The MULTI-CAP trial is conducted according to the principles of the Declaration of Helsinki, is registered in Clinical Trials and has been approved by the Committee for Protection of Persons and the National French Drug Safety Agency. Written informed consents are obtained from all the patients (or representatives). The results will be disseminated through educational institutions, submitted to peer-reviewed journals for publication and presented at medical congresses.
NCT03452826; Pre-results.
在细菌耐药性令人担忧地出现和传播之际,通过减少社区获得性肺炎(CAP)患者接触抗生素来降低选择压力是一个公共卫生问题。在这种情况下,联合使用分子检测和生物标志物来指导抗生素停药具有吸引力。因此,我们设计了一项比较严重 CAP 的综合诊断和治疗方法与常规护理的试验。

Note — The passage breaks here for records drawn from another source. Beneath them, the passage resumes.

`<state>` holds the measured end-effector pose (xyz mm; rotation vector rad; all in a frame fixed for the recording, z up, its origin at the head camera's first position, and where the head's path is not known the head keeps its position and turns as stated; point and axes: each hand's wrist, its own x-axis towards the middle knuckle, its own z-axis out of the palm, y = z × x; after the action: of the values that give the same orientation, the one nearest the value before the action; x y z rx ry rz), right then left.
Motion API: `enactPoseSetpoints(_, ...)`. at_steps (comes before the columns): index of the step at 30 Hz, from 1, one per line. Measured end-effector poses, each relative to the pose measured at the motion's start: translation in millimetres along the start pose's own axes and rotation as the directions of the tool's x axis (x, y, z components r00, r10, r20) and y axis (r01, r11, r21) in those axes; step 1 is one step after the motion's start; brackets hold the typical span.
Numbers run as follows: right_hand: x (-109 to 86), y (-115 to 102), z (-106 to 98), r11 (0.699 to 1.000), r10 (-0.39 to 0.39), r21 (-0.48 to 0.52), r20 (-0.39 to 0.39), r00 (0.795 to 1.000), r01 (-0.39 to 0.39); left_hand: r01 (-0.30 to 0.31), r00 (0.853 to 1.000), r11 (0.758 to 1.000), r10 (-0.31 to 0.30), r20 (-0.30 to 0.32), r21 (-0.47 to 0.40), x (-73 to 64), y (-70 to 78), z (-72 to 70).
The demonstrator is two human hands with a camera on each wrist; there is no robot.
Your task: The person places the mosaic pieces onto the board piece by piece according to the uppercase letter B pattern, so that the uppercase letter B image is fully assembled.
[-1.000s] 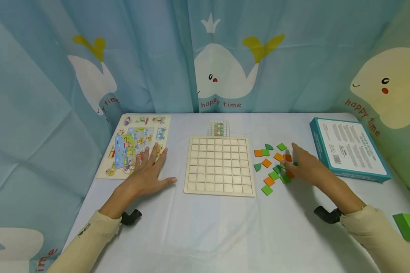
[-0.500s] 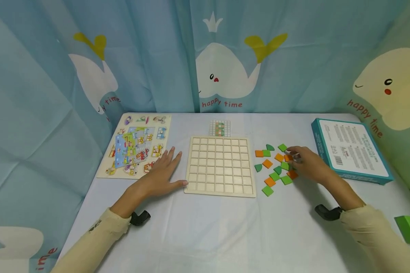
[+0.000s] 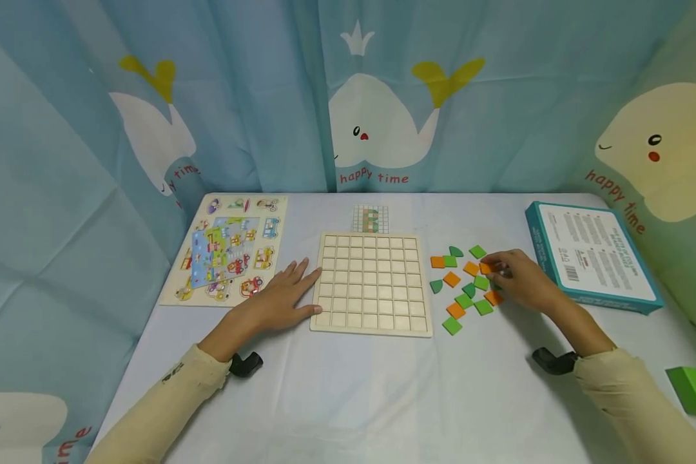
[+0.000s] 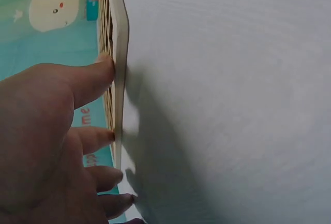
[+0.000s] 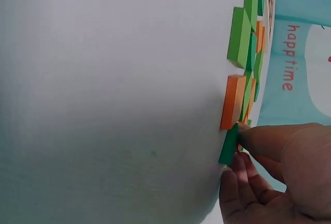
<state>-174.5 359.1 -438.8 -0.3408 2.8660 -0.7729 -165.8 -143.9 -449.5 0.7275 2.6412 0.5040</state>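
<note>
The green block at the lower right of the head view is cut off by the frame's edge; the print on the teal box is too small to read; so is the pattern on the small card above the grid board; the right hand hides some of the tiles beneath it; in the right wrist view its fingers cover part of a dark green tile; in the left wrist view the left hand fills the lower left, cut off by the edge.

Both arms wear long cream sleeves, each wrist carrying a small black camera mount.
</note>
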Motion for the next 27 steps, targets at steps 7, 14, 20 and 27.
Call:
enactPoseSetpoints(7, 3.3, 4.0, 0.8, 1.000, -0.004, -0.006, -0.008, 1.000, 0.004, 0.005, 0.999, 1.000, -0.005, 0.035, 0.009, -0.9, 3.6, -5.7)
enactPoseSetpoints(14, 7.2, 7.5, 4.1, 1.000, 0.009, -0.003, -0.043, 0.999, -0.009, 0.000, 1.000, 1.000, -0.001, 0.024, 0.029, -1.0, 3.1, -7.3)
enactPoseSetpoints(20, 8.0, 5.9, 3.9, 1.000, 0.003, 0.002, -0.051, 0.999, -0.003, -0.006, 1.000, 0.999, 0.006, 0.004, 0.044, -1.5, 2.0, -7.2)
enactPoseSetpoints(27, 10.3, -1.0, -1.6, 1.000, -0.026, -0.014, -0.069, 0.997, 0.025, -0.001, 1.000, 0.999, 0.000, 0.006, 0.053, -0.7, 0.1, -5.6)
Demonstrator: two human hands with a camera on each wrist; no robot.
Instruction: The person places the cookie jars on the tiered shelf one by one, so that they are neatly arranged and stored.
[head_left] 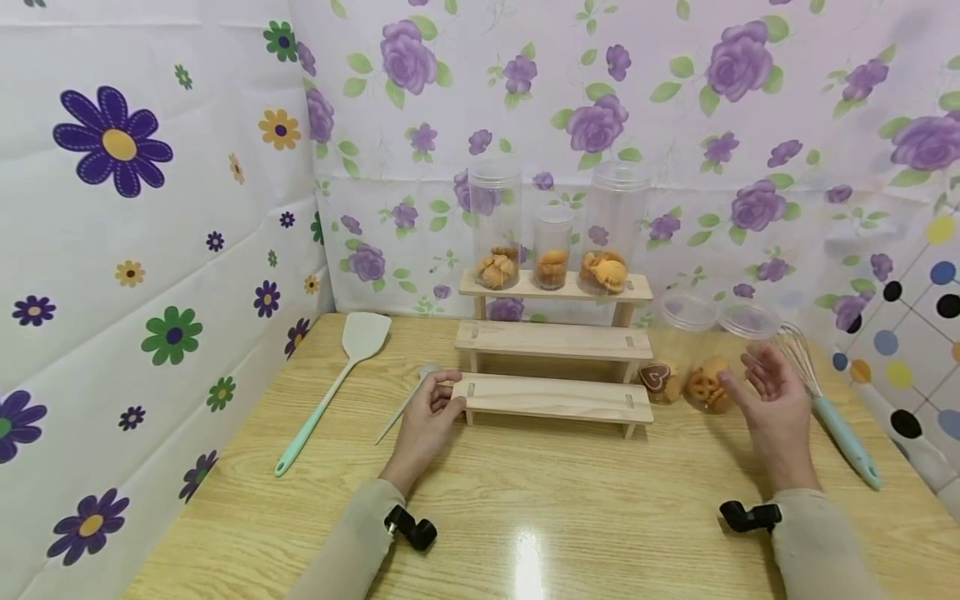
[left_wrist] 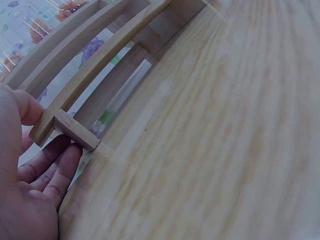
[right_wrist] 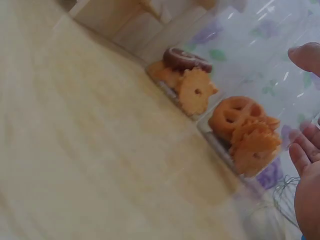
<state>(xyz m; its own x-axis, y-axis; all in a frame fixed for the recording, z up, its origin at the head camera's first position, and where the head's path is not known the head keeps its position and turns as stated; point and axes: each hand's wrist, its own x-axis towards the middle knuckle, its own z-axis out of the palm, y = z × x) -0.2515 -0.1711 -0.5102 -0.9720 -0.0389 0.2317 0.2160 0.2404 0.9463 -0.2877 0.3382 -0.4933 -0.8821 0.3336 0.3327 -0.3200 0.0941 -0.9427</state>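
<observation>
A three-step wooden display stand (head_left: 553, 397) stands at the middle of the table. My left hand (head_left: 431, 417) pinches the left end of its lowest step. In the left wrist view the thumb is above the board (left_wrist: 50, 117) and the fingers (left_wrist: 65, 170) are under it. My right hand (head_left: 776, 408) is beside the right one of two clear jars, fingers spread and slightly bent, with nothing gripped. That jar (head_left: 731, 358) contains pretzel-shaped cookies (right_wrist: 245, 130). The neighbouring jar (head_left: 678, 333) holds a brown heart cookie and others.
Three clear jars with cookies stand on the top step: a tall left one (head_left: 497, 225), a short middle one (head_left: 552, 250) and a tall right one (head_left: 617, 229). A spatula (head_left: 330, 392) and a thin-handled utensil (head_left: 405, 404) lie left. A whisk (head_left: 832, 412) lies right.
</observation>
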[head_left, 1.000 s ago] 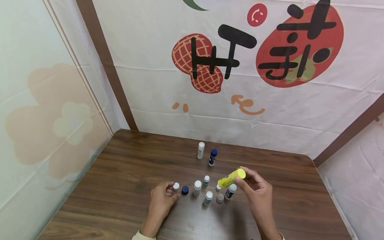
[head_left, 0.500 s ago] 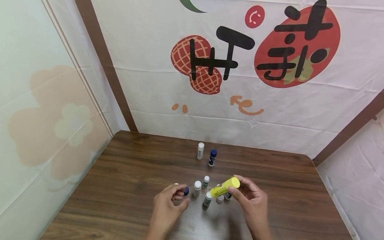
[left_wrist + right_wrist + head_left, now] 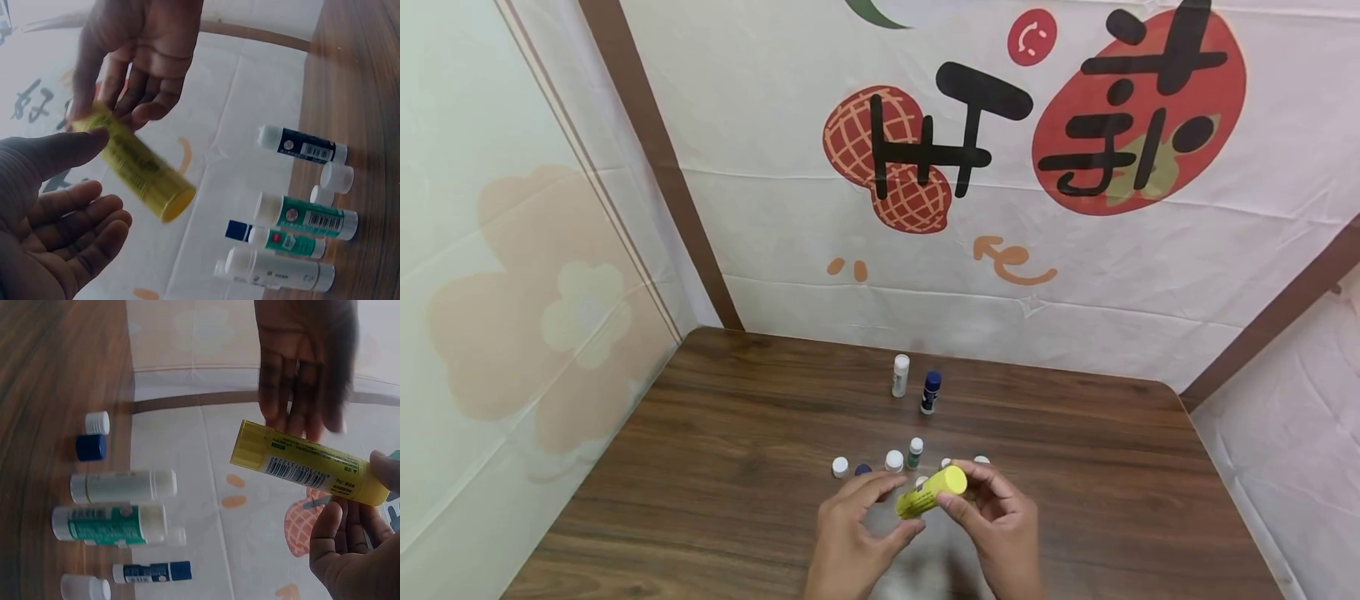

多重 PCR 和降钙素原减少严重 CAP 患者抗生素暴露时间(MULTI-CAP)试验是一项多中心(n=20)、平行组、优效性、开放标签、随机试验。如果成人因 CAP 入住重症监护病房,则纳入患者。肺炎的诊断基于临床标准和新出现的实质浸润。排除免疫功能低下的患者。受试者以 1:1 的比例随机分为干预组(实验组)或对照组(常规组)。在干预组中,微生物学诊断结合呼吸道多重 PCR(mPCR)和常规微生物学检查。根据 mPCR 结果和降钙素值,推荐采用早期抗生素降级或停药的算法。在对照组中,仅进行常规微生物学检查,抗生素降级仍由临床医生决定。主要终点是从随机分组到第 28 天无任何抗生素的存活天数。根据我们在实验组中获得 2 天优势的假设,我们计划在 30 个月内共招募 450 名患者。
MULTI-CAP 试验是根据《赫尔辛基宣言》的原则进行的,已在临床试验中注册,并获得了保护人员委员会和法国国家药品安全局的批准。所有患者(或代表)均获得书面知情同意。结果将通过教育机构传播,提交给同行评议期刊发表,并在医学大会上展示。
NCT03452826;预结果。